In former President Hosni Mubarak’s court session Sunday, one of his most outspoken critics, journalist and TV personality Ibrahim Eissa, offered a vague, watered-down version of events that took place on the “Friday of Rage,” January 28, 2011.
According to his testimony, published by state-run daily newspaper Al-Ahram, Eissa said that Mubarak did not order the use of force against protesters or the cutting of phone and Internet lines, adding that no patriotic president would give such orders.
Mubarak faces charges of killing protesters in 2011. The court sessions resumed on January 11 and are set to continue until January 13.
In another report published by Al-Ahram, Eissa said that he was not clear as to the nature of the deaths and injuries that day, given the large crowds and number of protesters around him.
He said that some of the protesters showed him empty cartridges, but that he didn’t have the expertise to identify them.
Eissa recalled seeing a protester assault a soldier, and said he intervened and asked him to stop. The soldier then allegedly left his car and took off his uniform.
He also remembered seeing people coming out of the National Democratic Party headquarters carrying chairs and other objects from inside.
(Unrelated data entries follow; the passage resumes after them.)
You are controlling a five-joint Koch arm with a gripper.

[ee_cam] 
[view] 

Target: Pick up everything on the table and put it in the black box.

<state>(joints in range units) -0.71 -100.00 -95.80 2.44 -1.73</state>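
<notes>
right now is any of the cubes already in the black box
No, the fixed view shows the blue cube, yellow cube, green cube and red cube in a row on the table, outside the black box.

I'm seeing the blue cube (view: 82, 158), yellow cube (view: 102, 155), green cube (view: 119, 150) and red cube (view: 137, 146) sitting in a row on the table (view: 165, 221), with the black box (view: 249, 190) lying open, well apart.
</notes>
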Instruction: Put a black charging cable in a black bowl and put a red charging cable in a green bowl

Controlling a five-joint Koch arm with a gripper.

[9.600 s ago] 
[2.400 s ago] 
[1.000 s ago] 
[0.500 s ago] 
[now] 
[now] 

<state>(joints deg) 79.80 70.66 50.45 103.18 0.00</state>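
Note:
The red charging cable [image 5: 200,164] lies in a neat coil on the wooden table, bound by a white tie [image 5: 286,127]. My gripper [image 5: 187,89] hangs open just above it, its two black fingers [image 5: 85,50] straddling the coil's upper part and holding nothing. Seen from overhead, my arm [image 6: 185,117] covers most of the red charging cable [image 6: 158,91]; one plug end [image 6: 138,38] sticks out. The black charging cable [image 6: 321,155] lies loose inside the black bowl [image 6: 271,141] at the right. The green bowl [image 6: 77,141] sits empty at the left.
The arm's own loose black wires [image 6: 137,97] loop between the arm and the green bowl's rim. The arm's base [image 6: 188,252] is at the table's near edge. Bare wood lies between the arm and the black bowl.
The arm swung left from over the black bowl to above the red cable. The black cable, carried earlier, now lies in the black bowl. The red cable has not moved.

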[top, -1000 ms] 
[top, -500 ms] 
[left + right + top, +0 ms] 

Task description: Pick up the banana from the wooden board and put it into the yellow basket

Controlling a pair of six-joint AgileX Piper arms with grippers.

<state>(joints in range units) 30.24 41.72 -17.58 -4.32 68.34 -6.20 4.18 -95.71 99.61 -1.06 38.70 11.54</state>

On January 28, 2011, mass protests broke out across Egypt after Friday prayers, resulting in violent confrontations with security forces and leaving hundreds dead.
Later that night, the police withdrew from the streets and the military was deployed to maintain order; Internet and phone services were cut across the country.
Eissa said in his testimony that people responded to calls for mass protests on January 25, 2011, because they were motivated by events in Tunis earlier that month, when President Zine al-Abidine Ben Ali stepped down following demonstrations, privately owned daily newspaper Al-Shorouk said.
He suggested that most protesters were young members of various political groups, who were provoked by rumors that Mubarak would hand over power to his son Gamal.
He also said that those who stormed prisons during the January 25 uprising are “traitors to the nation,” who sought to destroy the state and terrorize Egyptians “to clear the political arena for themselves,” according to Al-Shorouk.
Under Mubarak’s reign, Eissa was known as a staunch and vocal opponent of the president. In 2008, he was sentenced to six months in prison, later reduced to two months on appeal, for reporting and publishing false information about Mubarak’s health. Shortly after, Mubarak pardoned Eissa.